- Problem to work on
Every line that holds the word "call" needs to be copied from the data below.

** Given data follows **

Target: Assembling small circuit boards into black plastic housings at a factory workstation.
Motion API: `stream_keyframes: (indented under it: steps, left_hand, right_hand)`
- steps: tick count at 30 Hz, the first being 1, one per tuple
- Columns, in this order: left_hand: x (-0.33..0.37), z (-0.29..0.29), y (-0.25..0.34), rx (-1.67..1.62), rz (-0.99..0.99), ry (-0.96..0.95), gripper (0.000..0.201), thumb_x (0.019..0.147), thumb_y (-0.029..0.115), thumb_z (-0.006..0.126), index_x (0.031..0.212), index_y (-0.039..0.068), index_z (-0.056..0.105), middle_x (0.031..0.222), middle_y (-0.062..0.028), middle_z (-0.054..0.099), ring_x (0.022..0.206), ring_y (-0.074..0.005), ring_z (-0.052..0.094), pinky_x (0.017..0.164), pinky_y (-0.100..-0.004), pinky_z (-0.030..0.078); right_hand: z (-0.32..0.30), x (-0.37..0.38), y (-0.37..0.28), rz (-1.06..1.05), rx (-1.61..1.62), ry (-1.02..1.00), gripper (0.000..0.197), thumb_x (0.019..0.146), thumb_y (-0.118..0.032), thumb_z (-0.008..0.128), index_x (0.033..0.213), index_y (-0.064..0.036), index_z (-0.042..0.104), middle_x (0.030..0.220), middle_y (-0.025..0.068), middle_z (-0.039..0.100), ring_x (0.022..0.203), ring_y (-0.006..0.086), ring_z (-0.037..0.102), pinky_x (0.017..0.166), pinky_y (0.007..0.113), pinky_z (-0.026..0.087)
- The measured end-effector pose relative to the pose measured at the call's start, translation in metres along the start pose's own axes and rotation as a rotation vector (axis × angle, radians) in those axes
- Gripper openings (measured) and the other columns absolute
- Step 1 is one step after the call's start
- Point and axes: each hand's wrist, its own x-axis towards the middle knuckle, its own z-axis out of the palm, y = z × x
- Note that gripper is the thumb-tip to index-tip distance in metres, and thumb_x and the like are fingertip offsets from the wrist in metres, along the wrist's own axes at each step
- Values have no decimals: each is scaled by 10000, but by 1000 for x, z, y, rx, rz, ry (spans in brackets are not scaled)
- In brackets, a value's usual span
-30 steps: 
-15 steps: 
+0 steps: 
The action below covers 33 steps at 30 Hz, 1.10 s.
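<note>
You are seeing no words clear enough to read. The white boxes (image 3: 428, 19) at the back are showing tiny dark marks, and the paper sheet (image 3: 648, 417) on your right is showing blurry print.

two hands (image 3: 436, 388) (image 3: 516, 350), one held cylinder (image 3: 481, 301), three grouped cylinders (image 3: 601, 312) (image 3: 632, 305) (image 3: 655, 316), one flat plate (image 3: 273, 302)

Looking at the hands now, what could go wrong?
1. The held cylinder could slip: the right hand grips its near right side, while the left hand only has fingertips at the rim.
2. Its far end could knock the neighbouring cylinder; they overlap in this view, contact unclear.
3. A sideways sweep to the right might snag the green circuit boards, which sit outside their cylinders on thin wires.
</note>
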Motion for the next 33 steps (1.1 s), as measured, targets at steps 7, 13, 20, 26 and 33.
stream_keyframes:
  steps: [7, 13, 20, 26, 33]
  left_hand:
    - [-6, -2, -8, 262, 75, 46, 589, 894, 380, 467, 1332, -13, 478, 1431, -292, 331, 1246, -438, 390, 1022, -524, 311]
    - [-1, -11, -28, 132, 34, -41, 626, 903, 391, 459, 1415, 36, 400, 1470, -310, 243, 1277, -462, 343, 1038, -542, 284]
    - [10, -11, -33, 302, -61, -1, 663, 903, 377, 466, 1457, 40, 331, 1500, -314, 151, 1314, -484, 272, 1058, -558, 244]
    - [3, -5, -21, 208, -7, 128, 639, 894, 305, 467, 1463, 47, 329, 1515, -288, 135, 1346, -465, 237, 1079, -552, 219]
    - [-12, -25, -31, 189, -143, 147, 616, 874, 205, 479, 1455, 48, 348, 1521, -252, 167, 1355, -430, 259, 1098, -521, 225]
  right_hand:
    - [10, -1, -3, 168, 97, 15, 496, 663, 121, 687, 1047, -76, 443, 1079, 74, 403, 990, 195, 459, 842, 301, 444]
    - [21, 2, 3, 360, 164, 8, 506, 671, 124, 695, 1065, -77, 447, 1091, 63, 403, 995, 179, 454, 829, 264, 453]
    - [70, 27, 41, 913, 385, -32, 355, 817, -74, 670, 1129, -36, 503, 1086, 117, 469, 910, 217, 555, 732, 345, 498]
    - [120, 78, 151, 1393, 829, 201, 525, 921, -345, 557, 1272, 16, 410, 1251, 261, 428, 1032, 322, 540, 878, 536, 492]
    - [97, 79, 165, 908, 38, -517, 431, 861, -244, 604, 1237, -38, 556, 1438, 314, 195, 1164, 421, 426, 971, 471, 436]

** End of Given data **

- Task output
- The measured end-effector pose relative to the pose measured at the call's start, translation in metres along the start pose's own axes and rotation as a rotation vector (axis × angle, radians) in those axes
- Step 1 is one step after the call's start

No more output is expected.